==== Entries shown

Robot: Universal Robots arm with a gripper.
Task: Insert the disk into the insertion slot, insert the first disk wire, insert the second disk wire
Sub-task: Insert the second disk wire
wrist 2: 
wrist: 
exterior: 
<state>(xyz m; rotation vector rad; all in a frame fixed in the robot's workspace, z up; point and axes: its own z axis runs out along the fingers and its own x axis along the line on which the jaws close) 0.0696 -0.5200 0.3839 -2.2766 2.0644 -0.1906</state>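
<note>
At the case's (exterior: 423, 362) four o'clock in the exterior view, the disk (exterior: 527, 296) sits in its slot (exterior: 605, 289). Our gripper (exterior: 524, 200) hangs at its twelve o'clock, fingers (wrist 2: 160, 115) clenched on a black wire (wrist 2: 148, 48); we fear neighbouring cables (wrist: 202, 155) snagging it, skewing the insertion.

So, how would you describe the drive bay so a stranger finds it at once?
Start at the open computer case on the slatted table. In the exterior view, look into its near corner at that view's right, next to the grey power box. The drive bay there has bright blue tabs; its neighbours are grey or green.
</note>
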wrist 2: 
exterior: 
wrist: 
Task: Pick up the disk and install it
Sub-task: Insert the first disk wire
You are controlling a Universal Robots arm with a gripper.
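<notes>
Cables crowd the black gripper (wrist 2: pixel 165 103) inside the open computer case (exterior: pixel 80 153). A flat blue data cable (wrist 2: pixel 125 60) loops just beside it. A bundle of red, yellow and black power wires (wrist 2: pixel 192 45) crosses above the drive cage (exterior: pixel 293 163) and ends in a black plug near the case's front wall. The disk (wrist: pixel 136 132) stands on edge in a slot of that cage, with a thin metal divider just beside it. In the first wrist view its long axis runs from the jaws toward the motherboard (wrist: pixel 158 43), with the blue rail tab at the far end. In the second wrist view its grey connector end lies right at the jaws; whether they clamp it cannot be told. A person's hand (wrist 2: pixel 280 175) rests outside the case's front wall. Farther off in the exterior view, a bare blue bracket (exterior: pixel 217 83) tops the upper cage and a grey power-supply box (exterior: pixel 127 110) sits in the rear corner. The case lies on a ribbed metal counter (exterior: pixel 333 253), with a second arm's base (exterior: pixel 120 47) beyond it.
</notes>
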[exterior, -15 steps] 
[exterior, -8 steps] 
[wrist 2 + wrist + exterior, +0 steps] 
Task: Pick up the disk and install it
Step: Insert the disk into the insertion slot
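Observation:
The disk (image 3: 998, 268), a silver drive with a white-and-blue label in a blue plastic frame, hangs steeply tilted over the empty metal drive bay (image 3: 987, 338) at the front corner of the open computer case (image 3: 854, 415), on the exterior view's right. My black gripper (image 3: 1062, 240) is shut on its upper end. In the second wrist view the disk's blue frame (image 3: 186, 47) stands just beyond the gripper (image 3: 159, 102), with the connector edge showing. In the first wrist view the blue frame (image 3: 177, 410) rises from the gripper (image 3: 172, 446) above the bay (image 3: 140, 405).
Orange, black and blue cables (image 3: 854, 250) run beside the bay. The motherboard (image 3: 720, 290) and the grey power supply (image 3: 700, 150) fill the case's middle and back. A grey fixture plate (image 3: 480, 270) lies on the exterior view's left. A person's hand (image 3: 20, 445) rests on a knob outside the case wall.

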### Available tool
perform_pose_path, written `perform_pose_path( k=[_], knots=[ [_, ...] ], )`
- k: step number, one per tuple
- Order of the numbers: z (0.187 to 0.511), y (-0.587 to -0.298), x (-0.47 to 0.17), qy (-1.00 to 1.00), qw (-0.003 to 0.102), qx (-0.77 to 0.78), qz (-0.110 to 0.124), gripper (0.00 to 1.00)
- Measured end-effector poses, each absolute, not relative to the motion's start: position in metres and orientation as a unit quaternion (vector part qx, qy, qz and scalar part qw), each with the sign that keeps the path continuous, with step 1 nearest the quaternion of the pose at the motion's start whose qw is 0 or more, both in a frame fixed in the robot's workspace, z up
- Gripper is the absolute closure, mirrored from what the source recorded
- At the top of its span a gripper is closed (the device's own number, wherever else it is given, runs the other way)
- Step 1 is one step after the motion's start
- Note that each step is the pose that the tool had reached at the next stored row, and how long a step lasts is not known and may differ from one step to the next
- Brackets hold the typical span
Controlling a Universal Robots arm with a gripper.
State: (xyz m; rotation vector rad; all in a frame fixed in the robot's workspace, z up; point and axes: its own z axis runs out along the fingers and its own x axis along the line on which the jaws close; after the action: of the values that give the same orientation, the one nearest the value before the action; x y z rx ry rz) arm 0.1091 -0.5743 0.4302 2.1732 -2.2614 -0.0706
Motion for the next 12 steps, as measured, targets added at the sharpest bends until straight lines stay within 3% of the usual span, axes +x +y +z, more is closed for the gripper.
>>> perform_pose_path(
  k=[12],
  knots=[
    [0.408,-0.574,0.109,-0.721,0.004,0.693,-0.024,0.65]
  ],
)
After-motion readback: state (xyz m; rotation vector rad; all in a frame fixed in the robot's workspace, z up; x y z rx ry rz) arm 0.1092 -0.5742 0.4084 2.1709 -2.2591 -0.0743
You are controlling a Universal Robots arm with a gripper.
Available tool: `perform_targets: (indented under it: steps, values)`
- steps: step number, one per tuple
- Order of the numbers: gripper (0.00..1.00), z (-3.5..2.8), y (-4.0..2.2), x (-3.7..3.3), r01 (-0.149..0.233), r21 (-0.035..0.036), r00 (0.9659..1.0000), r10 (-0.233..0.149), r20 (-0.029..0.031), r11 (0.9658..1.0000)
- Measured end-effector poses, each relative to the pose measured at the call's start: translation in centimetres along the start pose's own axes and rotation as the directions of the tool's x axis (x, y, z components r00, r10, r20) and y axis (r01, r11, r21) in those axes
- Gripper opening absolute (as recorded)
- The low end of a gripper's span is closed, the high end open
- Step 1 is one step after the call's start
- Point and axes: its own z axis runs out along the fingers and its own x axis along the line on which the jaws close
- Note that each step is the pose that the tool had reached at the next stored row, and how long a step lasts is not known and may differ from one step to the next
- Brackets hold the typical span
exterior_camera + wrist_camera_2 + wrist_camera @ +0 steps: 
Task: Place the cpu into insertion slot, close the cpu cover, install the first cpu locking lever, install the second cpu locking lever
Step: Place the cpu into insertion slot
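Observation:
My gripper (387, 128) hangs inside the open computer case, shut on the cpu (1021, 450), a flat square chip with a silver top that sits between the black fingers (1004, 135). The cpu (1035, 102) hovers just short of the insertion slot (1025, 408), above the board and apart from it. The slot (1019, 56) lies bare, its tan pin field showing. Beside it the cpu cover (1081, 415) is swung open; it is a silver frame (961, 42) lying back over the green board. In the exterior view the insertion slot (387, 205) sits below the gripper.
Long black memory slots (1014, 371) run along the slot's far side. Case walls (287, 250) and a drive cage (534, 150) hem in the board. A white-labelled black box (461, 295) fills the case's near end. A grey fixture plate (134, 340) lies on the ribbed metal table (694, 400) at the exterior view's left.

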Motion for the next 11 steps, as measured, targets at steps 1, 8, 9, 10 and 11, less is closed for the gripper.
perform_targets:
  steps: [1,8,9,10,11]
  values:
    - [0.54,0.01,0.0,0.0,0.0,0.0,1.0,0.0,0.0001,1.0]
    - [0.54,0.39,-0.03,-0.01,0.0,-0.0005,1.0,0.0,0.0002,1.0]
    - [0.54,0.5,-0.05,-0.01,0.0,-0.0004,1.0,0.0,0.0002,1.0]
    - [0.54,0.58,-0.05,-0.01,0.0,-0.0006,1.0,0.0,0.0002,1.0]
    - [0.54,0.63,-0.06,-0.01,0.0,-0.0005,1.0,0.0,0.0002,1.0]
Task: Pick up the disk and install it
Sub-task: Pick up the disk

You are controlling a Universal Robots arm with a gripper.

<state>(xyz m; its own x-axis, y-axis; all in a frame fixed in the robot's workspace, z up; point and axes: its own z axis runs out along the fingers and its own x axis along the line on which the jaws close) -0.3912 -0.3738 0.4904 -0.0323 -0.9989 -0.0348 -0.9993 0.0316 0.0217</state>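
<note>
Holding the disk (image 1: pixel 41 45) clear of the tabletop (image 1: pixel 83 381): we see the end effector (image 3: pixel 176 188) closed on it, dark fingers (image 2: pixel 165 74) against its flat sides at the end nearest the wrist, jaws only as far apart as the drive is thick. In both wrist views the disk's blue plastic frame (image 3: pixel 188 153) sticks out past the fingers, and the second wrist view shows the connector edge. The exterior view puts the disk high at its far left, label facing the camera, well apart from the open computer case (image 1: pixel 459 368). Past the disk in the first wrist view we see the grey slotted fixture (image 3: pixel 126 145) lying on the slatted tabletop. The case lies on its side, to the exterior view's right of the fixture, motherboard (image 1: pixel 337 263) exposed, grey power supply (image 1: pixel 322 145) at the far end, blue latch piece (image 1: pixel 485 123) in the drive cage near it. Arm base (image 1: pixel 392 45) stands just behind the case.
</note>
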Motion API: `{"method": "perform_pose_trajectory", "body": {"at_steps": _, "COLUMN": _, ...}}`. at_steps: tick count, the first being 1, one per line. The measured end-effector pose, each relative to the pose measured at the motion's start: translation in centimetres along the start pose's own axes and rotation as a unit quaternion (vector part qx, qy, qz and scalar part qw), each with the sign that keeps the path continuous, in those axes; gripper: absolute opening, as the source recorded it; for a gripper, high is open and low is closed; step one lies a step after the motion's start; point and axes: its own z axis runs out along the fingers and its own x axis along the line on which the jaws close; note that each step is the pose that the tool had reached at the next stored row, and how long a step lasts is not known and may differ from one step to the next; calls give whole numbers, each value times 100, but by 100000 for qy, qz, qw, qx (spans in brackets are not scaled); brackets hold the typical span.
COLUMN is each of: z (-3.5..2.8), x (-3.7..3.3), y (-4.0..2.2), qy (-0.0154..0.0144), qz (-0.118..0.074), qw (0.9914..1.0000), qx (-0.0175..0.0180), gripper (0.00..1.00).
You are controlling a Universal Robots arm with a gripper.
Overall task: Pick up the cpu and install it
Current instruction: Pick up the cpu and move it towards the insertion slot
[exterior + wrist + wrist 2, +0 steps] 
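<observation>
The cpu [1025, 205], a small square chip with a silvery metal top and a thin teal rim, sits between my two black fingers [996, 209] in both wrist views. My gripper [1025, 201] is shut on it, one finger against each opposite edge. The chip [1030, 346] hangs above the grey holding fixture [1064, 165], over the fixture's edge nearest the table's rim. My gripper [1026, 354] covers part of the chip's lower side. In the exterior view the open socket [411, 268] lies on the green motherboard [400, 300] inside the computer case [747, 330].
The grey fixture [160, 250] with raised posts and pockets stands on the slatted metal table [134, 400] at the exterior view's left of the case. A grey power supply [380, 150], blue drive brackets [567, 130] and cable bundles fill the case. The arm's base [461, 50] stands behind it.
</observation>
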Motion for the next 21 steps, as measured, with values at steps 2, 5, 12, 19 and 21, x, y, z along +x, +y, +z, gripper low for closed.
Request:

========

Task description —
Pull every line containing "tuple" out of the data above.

Output for this exercise —
- k: step number, one per tuple
- steps: step number, one per tuple

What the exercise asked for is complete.